I write to her about my visit to the National Gallery, ‘I spent ages in the 14th and 15th century rooms, ‘primitive’, pre-perspective, egg tempera, lapis lazuli, gold. Stillness. Surfaces for the eye to roam over – without perspective there is no way into the painting And no need. Subjects for contemplation. Simple wonder. Not simple in iconography, symbolism, in which every object and pose has meaning. But simple in the wonder. The wonder at the God-given. Dwelling in the face of God. The openness, where one may open one’s heart to what is, the given, as expression of God’s will. Time suspended.
‘And yet what a relief to emerge – escape, even – from 15th century Florence and enter 16th and 17th century Low Countries, the exuberance, the realism, the outdoorness, hearing sounds, feeling movement, the vitality of secular life, shaken loose after the severity of focus, the demand of the eternal, the intensity of gold. The glory and passion and love in the medieval devotion, which makes our secular emotions seem small beer indeed. And yet the bursting in of nature and the bursting forth of personal sentiments, the wind and fresh air surging into the stifling airless room of devotion. Perspective gives the pictures depth, and a way in. Helped by the fluidity of oil paint. I can hea birds sing, feel the wind in my hair, the sun in my face. And this stimulates questions – how does the wind blow, where do the birds come from, where does this sea end …? The change from the contemplative to the active.

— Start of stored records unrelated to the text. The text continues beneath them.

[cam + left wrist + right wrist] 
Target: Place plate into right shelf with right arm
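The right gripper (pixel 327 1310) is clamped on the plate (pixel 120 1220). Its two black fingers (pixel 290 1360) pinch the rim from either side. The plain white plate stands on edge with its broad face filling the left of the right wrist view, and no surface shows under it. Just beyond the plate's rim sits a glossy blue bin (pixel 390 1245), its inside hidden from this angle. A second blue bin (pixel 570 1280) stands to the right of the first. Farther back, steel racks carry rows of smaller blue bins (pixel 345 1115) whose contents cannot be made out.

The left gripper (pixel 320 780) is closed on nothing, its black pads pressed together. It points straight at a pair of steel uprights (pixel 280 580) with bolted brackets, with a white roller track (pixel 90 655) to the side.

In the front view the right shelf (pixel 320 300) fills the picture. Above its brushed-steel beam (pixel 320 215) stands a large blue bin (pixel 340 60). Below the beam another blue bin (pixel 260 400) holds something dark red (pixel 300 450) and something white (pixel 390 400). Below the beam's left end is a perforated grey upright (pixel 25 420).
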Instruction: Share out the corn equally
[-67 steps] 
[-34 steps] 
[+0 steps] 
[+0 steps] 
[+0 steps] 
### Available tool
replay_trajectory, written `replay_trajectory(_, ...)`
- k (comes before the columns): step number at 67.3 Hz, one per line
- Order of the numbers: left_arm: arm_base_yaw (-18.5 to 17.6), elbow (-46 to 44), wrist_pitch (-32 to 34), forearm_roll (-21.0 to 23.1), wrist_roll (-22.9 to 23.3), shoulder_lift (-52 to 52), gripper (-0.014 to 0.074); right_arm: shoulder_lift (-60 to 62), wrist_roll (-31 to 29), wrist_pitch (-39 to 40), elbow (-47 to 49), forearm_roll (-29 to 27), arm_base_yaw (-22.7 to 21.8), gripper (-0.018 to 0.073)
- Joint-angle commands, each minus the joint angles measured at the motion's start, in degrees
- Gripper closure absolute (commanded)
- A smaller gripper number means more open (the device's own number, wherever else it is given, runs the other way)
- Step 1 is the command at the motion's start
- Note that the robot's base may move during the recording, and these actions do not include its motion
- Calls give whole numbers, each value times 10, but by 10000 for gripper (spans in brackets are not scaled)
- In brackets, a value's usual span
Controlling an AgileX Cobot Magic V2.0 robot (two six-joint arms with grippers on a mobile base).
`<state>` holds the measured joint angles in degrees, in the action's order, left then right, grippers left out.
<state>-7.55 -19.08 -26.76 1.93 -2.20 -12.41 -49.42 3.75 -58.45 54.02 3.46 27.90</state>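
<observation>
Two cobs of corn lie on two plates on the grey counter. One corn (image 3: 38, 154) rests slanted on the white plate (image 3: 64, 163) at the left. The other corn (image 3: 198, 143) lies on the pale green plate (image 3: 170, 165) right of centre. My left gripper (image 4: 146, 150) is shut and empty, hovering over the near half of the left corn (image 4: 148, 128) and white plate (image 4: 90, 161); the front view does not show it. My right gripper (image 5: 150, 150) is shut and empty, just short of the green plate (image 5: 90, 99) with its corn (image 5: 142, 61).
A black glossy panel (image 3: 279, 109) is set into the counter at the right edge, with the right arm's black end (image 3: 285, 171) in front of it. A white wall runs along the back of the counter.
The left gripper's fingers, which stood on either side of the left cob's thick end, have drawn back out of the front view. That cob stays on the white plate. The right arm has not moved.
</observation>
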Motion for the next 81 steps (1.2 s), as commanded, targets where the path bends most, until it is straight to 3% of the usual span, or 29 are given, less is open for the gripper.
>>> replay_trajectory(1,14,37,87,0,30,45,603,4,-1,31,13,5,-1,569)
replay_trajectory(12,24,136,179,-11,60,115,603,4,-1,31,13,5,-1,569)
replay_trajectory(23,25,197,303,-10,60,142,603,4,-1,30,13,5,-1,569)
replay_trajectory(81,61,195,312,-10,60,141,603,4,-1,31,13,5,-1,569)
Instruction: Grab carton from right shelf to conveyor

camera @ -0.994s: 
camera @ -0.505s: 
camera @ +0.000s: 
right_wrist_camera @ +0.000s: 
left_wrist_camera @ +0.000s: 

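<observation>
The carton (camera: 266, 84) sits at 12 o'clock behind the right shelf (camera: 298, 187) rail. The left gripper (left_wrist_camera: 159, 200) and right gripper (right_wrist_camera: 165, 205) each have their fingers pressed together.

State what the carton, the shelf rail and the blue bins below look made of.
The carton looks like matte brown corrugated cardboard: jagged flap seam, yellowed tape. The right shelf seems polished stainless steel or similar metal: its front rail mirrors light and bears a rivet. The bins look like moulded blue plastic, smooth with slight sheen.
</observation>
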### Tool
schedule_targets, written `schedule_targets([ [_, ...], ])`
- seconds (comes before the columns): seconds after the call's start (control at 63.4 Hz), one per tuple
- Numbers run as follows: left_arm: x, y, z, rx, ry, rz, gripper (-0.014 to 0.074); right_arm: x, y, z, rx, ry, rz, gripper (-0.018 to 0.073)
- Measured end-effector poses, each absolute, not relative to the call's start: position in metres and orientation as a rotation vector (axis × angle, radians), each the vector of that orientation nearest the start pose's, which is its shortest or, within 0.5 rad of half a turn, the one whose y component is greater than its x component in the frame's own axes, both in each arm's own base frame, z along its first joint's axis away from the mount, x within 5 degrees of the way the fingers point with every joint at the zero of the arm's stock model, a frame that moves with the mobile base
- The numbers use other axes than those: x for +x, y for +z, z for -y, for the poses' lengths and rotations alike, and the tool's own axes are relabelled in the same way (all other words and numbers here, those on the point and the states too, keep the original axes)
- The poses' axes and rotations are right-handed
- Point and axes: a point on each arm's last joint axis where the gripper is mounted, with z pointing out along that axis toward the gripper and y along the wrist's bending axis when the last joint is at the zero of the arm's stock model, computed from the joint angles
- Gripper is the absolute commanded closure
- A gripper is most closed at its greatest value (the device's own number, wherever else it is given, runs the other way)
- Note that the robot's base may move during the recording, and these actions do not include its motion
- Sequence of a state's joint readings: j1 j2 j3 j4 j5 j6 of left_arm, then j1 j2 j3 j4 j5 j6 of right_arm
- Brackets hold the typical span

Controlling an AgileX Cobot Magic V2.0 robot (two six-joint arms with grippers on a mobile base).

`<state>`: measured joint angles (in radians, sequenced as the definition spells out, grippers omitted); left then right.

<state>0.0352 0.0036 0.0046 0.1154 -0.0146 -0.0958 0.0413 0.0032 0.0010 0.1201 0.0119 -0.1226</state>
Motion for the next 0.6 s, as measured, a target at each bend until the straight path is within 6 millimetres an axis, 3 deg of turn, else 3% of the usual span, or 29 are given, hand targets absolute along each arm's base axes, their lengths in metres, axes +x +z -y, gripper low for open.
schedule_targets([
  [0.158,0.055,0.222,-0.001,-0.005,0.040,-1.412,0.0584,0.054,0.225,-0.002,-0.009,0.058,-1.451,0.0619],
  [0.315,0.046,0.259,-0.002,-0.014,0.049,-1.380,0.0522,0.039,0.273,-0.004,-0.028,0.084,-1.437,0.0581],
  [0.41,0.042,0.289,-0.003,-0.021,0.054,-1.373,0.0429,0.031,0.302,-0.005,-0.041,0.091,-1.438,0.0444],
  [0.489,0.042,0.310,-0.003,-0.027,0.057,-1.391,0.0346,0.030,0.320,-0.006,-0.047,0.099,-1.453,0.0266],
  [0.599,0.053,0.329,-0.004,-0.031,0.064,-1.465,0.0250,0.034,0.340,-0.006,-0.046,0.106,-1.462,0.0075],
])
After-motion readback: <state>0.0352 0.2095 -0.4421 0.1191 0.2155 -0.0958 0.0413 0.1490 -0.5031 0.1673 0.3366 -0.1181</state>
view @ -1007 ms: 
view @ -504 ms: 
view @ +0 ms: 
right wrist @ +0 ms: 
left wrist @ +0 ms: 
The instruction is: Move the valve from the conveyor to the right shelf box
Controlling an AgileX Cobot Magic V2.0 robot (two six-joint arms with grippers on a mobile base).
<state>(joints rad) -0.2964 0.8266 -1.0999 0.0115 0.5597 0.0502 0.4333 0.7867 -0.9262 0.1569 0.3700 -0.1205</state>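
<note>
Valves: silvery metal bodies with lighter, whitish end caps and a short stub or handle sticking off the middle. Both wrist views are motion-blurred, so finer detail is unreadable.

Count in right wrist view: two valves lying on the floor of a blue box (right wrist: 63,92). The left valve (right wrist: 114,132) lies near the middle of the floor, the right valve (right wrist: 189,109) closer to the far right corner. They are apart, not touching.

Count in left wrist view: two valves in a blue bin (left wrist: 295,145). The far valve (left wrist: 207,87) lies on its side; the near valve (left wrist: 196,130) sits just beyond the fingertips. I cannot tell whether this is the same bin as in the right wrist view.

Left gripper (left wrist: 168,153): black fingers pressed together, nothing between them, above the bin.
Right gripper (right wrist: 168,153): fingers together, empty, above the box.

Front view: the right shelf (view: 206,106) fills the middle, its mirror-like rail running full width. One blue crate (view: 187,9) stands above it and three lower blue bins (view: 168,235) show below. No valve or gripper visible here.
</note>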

‘Life seems a constant battle, or maybe choice, between the timeless ecstasy of ‘dwelling in the face of God’, the passionate, devoted religious way; and the way of living in the secular world of nature, relationships, change, with its sorrows and joys, growth and decay, and, at the end, annihilation. Oh to be a monk! Oh to be an adventurer! Instead I sit at my desk and imagine worlds. And yet the writer’s way, of imagination, invented worlds, is a valid one.
‘Interesting that you mention the Medicis. I’ve adopted Botticelli’s Primavera as the depiction (once I’ve decoded it) of a life path, an account of my past, and way to the future (Hermes’ caduceus piercing the clouds …). And reading Ficino and neoplatonism, and then into the 16th century when scientists like John Dee were on the edge of developing a scientific method, gnostic, alchemical, mystical (traces still in Bacon and Newton), before it was swept away by Cartesian rationalism and duality, and Aristotelian materialism. That has produced so much success and so many problems. In my fantasy hours I see it developing here, in Hill Town, in that alternative future that so intrigues me by seeming possible.